HSP27-dependent cholestatic effects of penicillinase-resistant antibiotics in human HepaRG cells. (A) Phase-contrast images, NBD-UDCA and CDF efflux in HepaRG cells either untreated or treated with 6 mM cloxacillin (CLX), nafcillin (NAF), ampicillin (AMPI) and amoxicillin (AMOX) for 2 h. Phase-contrast images were captured using time-lapse microscopy. Orange arrows indicate BC deformations. Fluorescent images were obtained with a Cellomics ArrayScan VTI HCS Reader (bar = 50 µm). (B) Representative western blots of the p-HSP27/total HSP27 forms after 2h-treatment of HepaRG cells with 6 mM CLX, NAF, AMPI and AMOX. Quantification of p-HSP27 using ImageJ 1.48 software. The displayed blots were cropped and the original full-length gels are included in the supplementary information. (C) [³H]-TA clearance in HepaRG cells treated with 6 mM CLX or NAF alone or co-treated with 0.5 µM KRIBB3 for 2 h.
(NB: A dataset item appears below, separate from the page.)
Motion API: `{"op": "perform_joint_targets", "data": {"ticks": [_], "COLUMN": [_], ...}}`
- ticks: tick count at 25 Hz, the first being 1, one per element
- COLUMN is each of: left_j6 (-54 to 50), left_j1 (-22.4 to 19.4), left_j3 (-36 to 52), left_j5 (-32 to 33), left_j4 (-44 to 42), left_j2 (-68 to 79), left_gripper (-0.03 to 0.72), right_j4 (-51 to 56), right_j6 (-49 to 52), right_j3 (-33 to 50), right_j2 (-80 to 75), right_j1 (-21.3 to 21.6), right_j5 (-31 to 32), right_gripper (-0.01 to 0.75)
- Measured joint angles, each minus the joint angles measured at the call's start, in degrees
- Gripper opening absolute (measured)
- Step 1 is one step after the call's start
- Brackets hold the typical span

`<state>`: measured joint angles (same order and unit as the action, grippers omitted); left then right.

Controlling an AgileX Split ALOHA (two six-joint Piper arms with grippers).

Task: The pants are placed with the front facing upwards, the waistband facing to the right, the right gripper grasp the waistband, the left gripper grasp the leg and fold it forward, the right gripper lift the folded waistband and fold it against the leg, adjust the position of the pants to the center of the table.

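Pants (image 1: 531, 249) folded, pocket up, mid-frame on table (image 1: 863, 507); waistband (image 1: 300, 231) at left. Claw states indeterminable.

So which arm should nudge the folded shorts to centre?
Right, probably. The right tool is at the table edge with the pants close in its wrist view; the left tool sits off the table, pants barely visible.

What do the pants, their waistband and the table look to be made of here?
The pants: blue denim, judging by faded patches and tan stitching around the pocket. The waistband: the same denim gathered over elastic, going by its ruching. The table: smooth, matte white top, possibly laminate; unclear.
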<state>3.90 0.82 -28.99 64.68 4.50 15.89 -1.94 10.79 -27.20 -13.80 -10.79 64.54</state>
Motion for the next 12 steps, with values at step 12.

Data were expressed relative to those of untreated cells arbitrarily set at a value of 1 or 100%. They represent the means ± SEM of 3 independent experiments. *p < 0.05 compared with that of untreated cells.

Figure 9

Schematic representation of sequential molecular mechanisms involved in FLX-induced cholestasis. FLX induces phosphorylation of HSP27 through activation of PKC/P38 (1). Activated p-HSP27 plays a central role in cholestasis; it inhibits ROCK and consequently MYPT1 phosphorylation leading to BC dilatation and cholestasis (2) and activates PI3K/AKT leading to BC dilation and cholestasis through MYPT1 dephosphorylation (3). In parallel to cholestatic insult, activated p-HSP27 could lead to cell resistance and survival through PI3K/AKT pathway activation preventing caspases induction and ROS generation (4). ROCK, Rho-kinase; MLC2, myosin light chain 2; MYPT1, myosin phosphatase target subunit 1; BC, bile canaliculi; ZO-1, zona occludens-1 protein; PKC, protein kinase C; P38, p38 mitogen-activated protein kinase; PI3K, phosphoinositide 3-kinase; AKT, protein kinase B; HSP27, heat shock protein 27; PKD, protein kinase D; ROS, reactive oxygen species; MAPKAPK, mitogen-activated protein kinase-activated protein kinase.